Exercise aim: What is the number of lines in the listing that contain "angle"? Give that number only.

Records:
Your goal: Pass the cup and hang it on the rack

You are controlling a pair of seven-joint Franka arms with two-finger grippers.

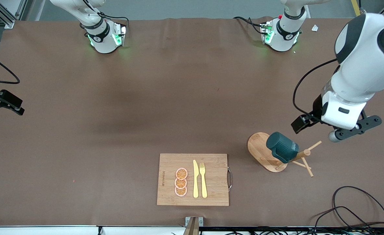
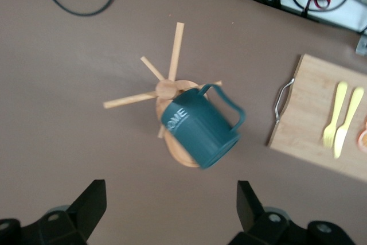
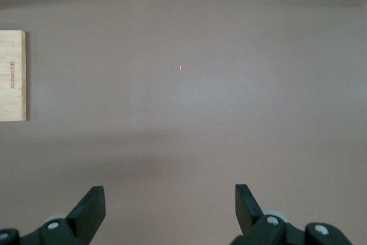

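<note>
The dark teal cup (image 1: 281, 147) hangs tilted on a peg of the wooden rack (image 1: 257, 145), toward the left arm's end of the table. In the left wrist view the cup (image 2: 198, 133) hangs by its handle from the rack (image 2: 166, 89), with thin pegs fanning out. My left gripper (image 1: 304, 122) is open and empty, up in the air beside the rack and clear of the cup; its fingers stand wide apart in the left wrist view (image 2: 171, 210). My right gripper (image 1: 7, 104) waits open and empty over bare table at the right arm's end, as its wrist view (image 3: 170, 210) shows.
A wooden cutting board (image 1: 211, 163) lies near the front camera, carrying orange slices (image 1: 181, 182), a yellow knife (image 1: 195, 179) and a fork (image 1: 203, 179). The board also shows in the left wrist view (image 2: 309, 124) and the right wrist view (image 3: 12, 76). A black cable (image 1: 358, 209) loops near the rack.
</note>
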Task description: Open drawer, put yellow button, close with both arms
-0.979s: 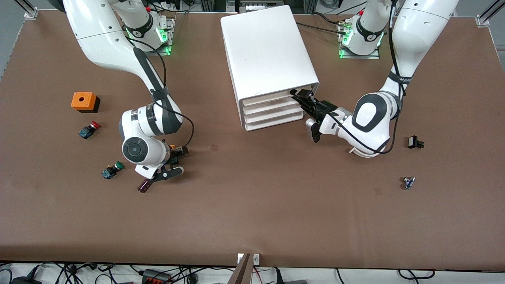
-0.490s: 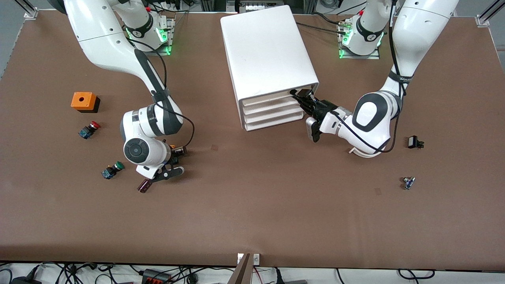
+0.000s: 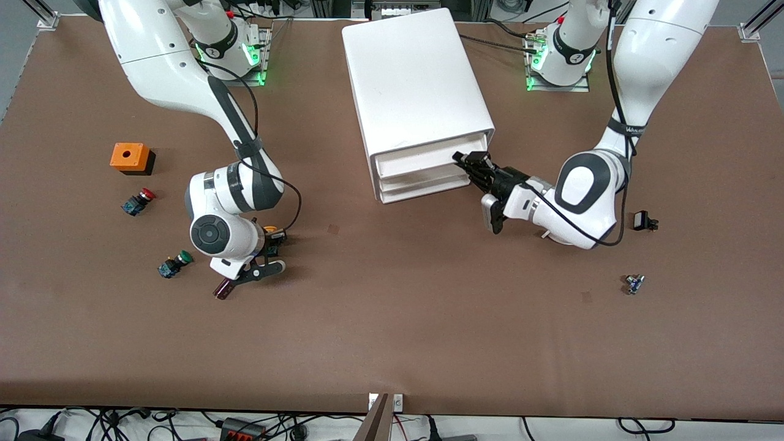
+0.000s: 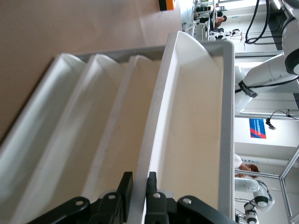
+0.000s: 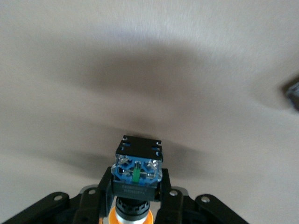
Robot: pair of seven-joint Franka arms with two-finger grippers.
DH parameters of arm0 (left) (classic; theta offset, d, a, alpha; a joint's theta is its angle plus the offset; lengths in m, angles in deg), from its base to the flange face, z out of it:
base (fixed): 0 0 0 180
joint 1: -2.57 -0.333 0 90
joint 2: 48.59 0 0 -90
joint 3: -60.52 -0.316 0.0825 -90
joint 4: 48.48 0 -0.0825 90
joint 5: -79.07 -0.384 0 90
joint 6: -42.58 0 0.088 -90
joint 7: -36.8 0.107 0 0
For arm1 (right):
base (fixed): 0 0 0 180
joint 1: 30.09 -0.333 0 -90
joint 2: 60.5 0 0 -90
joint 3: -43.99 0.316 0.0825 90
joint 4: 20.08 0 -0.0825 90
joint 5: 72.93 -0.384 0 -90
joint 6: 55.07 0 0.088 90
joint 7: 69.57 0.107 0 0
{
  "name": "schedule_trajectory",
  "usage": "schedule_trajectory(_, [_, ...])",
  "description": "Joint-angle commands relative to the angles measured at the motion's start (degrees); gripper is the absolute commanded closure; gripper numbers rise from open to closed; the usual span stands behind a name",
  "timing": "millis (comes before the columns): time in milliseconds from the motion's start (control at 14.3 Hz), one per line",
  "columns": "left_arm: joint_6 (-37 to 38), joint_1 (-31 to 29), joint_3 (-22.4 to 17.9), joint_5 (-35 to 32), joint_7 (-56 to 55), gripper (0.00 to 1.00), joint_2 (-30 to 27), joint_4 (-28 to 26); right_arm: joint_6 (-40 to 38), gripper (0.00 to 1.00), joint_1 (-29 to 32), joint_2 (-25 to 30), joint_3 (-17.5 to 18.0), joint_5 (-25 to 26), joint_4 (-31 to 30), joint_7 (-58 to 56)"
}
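Brown table with both arms engaged: top drawer started, yellow button gripped.

At upper centre of the front view, the left gripper [image 3: 468,160] is pinched tight on the front lip of the drawer [image 3: 418,162], which has slid slightly out of the cabinet [image 3: 410,79] since a second ago, so opening is under way. At centre-left, the right gripper [image 3: 271,240] has just clamped onto the yellow button [image 5: 137,173], now raised off the table [image 3: 392,318]. That arm's wrist hides most of the button from the front; only its cap edge shows.
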Motion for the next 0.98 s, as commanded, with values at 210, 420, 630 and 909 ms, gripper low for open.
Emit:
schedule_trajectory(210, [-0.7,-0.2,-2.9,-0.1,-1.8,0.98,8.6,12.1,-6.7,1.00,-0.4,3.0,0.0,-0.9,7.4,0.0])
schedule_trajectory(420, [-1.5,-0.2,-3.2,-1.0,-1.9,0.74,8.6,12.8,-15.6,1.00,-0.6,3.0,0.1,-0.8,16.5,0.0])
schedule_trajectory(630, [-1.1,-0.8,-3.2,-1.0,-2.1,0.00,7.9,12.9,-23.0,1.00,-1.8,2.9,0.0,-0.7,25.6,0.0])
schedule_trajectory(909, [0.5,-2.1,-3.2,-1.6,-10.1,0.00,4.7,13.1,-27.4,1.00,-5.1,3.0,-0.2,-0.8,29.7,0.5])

Solution to this task: 2